▶ Exercise goal:
Find the word "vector" in the listing; pull out each line holding it.

################

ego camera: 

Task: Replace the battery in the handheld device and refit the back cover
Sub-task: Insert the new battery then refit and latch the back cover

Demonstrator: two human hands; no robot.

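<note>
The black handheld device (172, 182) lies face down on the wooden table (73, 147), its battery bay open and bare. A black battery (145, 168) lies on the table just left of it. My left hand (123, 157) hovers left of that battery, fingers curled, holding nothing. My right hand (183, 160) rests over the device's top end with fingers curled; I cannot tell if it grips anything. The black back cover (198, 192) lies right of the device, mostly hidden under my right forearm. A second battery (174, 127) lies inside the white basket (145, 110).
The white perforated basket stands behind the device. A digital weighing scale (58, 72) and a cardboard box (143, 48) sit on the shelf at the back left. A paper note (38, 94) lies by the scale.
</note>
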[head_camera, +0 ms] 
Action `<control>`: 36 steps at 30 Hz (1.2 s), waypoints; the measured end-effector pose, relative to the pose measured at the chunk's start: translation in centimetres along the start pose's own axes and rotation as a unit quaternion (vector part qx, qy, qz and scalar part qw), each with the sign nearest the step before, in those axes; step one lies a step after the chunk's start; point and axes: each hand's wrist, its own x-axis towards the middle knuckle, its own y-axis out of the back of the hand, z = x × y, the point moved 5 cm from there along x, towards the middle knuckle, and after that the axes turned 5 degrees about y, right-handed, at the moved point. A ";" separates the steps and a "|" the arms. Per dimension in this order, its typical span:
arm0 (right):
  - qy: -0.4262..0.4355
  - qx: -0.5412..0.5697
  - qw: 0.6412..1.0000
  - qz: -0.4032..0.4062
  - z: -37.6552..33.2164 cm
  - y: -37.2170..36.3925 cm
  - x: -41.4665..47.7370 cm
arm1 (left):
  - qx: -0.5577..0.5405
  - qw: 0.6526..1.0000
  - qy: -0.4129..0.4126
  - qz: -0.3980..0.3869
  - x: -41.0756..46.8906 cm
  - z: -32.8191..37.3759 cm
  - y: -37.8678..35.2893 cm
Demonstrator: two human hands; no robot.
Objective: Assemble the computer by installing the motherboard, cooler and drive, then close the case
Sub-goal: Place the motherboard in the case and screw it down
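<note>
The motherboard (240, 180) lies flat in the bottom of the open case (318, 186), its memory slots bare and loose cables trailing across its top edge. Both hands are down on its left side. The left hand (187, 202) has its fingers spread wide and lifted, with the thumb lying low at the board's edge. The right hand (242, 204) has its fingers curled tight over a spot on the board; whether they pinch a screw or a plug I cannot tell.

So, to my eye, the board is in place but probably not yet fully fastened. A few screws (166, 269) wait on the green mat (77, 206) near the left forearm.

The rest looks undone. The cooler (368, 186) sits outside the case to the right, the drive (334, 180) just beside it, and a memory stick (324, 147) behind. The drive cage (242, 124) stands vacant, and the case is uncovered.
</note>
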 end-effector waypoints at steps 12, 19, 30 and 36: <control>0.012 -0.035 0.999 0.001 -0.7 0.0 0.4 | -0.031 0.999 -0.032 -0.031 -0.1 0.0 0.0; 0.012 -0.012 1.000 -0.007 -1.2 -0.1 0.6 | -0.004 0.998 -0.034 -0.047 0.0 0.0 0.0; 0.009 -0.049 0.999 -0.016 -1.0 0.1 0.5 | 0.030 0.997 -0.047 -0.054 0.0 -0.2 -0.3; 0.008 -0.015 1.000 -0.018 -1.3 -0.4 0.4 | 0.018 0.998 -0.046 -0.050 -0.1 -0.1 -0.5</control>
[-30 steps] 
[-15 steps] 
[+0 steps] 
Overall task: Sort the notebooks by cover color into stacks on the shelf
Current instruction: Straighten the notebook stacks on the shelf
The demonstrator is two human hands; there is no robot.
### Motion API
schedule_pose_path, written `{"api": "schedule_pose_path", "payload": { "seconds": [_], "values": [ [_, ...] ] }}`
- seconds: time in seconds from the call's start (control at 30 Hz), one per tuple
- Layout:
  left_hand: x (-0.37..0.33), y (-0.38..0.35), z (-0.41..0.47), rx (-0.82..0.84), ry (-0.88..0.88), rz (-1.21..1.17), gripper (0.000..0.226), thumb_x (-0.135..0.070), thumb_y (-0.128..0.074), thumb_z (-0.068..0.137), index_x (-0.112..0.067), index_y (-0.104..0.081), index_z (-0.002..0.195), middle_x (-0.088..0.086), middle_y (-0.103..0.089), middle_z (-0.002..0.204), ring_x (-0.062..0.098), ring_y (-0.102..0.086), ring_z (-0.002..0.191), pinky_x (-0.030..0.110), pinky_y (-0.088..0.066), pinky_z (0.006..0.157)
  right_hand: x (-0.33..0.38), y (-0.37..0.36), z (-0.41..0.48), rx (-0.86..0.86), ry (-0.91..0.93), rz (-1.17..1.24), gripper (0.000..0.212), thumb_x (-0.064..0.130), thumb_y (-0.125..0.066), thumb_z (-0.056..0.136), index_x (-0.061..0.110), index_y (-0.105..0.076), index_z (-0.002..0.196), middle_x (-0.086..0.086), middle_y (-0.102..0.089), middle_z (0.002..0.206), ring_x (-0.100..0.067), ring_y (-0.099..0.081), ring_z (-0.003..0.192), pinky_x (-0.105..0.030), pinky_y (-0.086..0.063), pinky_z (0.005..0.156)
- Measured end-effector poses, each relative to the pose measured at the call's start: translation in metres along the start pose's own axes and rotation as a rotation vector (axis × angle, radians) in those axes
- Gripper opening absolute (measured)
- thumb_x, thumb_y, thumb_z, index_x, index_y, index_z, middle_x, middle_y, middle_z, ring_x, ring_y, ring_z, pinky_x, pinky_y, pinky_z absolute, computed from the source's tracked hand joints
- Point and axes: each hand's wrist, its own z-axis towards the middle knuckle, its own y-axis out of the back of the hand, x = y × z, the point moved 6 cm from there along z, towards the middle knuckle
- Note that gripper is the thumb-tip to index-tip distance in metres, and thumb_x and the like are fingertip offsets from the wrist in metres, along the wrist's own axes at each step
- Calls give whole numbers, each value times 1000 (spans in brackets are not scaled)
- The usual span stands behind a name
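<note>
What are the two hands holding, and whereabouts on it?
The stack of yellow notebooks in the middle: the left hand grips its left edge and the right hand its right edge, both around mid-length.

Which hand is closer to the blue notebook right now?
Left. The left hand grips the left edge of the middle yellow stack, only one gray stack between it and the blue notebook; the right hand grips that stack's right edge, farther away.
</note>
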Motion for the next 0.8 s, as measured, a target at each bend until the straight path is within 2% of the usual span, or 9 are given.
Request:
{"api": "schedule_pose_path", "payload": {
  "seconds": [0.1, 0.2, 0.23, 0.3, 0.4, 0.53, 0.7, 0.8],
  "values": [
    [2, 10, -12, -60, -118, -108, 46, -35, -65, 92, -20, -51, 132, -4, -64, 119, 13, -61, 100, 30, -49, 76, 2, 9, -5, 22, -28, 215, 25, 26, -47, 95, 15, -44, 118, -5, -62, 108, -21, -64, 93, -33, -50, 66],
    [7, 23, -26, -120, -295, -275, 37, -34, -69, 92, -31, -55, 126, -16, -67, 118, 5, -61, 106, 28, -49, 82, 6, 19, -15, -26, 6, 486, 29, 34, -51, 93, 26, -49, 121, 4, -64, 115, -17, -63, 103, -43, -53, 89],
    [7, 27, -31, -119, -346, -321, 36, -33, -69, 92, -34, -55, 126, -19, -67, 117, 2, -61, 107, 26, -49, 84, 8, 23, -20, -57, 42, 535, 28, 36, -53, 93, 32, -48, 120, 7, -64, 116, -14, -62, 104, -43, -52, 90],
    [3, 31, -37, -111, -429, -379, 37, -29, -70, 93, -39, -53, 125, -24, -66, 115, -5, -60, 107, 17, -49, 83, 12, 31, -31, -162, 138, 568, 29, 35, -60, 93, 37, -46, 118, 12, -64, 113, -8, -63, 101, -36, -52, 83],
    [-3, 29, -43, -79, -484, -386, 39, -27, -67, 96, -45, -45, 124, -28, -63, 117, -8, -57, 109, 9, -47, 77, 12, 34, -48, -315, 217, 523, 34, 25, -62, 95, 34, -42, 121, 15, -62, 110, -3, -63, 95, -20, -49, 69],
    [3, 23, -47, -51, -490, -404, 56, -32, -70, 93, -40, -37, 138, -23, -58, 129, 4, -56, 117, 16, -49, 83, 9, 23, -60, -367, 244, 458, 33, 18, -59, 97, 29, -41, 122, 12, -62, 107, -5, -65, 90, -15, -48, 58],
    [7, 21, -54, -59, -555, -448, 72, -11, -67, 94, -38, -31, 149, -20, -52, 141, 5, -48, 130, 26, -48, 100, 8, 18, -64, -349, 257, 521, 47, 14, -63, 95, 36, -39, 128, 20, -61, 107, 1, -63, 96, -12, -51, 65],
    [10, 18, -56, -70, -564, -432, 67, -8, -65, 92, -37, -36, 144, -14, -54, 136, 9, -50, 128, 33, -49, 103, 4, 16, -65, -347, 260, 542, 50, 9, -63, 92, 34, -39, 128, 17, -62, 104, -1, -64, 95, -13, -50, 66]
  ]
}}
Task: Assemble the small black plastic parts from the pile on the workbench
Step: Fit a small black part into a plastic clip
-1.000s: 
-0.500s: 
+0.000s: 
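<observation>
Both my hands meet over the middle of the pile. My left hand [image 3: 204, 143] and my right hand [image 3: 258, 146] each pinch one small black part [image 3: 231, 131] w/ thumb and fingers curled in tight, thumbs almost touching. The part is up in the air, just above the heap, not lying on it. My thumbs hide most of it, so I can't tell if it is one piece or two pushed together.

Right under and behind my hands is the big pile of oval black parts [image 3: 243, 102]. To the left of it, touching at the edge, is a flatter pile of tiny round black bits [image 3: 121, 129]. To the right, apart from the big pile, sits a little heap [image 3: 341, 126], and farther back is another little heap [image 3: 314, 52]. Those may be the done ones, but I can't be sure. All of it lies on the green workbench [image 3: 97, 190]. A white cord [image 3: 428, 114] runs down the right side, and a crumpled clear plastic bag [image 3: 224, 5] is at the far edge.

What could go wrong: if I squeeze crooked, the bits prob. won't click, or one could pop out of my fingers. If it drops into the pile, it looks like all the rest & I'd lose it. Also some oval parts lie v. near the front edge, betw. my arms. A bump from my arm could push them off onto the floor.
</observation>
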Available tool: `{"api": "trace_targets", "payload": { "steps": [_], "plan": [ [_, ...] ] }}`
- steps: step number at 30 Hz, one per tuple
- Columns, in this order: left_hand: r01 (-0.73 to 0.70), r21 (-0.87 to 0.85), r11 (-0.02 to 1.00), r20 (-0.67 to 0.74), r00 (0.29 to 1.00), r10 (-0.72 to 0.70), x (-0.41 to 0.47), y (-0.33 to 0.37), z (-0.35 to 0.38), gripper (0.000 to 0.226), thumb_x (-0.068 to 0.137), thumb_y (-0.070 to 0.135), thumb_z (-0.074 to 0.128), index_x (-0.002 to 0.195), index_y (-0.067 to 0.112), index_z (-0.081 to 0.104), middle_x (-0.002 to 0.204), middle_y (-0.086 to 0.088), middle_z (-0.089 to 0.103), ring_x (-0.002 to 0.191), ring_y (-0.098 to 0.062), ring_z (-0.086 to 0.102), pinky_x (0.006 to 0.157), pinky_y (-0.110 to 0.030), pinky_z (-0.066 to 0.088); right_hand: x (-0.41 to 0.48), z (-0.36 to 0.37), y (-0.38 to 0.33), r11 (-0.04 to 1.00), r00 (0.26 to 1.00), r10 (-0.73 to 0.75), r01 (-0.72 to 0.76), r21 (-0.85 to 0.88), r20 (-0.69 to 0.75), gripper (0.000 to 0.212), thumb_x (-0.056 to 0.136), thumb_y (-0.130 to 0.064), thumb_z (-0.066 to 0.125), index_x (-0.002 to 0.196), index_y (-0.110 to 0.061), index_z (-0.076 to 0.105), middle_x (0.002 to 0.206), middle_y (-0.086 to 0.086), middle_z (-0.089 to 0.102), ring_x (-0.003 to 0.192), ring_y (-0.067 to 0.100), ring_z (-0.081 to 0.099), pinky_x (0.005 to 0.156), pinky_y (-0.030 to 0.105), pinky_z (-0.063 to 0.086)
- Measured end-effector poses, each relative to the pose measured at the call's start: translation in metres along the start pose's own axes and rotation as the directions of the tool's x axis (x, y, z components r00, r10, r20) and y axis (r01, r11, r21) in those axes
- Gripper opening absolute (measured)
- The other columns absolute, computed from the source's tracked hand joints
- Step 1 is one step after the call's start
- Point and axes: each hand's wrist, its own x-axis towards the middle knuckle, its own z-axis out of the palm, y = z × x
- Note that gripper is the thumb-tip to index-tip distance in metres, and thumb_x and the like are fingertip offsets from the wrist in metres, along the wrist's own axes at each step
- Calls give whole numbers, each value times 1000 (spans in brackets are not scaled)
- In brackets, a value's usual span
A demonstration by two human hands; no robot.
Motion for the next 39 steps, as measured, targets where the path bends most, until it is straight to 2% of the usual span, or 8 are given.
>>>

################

▶ Written answer:
Action `<control>`: 36 steps at 30 Hz (1.2 s), waypoints; the measured end-effector pose, relative to the pose measured at the chunk's start: translation in centimetres along the start pose's own axes and rotation as a unit quaternion (vector part qx, qy, qz and scalar part qw), each with the sign nearest the step before, in those axes; step one lies a step after the chunk's start; point and axes: each hand's wrist, its own x-axis towards the middle knuckle, its own y-axis out of the back of the hand, z = x × y, the point moved 5 cm from there along x, towards the middle knuckle, and after that the axes turned 5 degrees about y, right-handed, at the moved point. A ";" separates the steps and a "|" the arms. Per dimension in this order, its typical span:
- Measured end-effector poses, each relative to the pose measured at the call's start: translation in metres along the start pose's own axes and rotation as a rotation vector (axis × angle, radians) in those axes

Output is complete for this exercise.